**PROBLEM DETAILS**
Every line below must be reproduced exactly. Copy them all.

**DATASET SECTION**

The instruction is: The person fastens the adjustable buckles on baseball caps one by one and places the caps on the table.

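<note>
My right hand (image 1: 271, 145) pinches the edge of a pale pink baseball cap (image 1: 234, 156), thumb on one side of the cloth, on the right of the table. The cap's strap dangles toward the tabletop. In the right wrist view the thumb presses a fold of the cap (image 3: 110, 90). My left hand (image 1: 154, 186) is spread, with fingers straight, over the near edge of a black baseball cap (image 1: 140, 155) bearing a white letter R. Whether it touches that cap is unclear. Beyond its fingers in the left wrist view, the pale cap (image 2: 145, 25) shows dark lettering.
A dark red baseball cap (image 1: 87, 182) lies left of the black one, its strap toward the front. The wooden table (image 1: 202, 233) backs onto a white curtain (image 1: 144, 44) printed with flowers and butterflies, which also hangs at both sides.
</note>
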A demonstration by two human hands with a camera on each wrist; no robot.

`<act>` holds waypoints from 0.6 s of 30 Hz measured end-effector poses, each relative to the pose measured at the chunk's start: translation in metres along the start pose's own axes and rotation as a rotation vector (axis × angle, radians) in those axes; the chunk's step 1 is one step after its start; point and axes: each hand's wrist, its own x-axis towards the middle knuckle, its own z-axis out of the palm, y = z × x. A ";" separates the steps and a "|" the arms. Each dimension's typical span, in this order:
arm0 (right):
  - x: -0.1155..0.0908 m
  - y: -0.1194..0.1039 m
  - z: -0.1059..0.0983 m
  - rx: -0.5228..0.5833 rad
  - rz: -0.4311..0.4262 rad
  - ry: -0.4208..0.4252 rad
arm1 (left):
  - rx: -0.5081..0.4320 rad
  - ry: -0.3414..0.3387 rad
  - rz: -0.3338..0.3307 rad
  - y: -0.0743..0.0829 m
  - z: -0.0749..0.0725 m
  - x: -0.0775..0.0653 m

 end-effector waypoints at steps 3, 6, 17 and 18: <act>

**RESPONSE AREA**
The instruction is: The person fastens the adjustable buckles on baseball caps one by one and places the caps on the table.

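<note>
My right hand (image 1: 271, 145) pinches the edge of a pale pink baseball cap (image 1: 234, 156), thumb on one side of the cloth, on the right of the table. The cap's strap dangles toward the tabletop. In the right wrist view the thumb presses a fold of the cap (image 3: 110, 90). My left hand (image 1: 154, 186) is spread, with fingers straight, over the near edge of a black baseball cap (image 1: 140, 155) bearing a white letter R. Whether it touches that cap is unclear. Beyond its fingers in the left wrist view, the pale cap (image 2: 145, 25) shows dark lettering.
A dark red baseball cap (image 1: 87, 182) lies left of the black one, its strap toward the front. The wooden table (image 1: 202, 233) backs onto a white curtain (image 1: 144, 44) printed with flowers and butterflies, which also hangs at both sides.
</note>
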A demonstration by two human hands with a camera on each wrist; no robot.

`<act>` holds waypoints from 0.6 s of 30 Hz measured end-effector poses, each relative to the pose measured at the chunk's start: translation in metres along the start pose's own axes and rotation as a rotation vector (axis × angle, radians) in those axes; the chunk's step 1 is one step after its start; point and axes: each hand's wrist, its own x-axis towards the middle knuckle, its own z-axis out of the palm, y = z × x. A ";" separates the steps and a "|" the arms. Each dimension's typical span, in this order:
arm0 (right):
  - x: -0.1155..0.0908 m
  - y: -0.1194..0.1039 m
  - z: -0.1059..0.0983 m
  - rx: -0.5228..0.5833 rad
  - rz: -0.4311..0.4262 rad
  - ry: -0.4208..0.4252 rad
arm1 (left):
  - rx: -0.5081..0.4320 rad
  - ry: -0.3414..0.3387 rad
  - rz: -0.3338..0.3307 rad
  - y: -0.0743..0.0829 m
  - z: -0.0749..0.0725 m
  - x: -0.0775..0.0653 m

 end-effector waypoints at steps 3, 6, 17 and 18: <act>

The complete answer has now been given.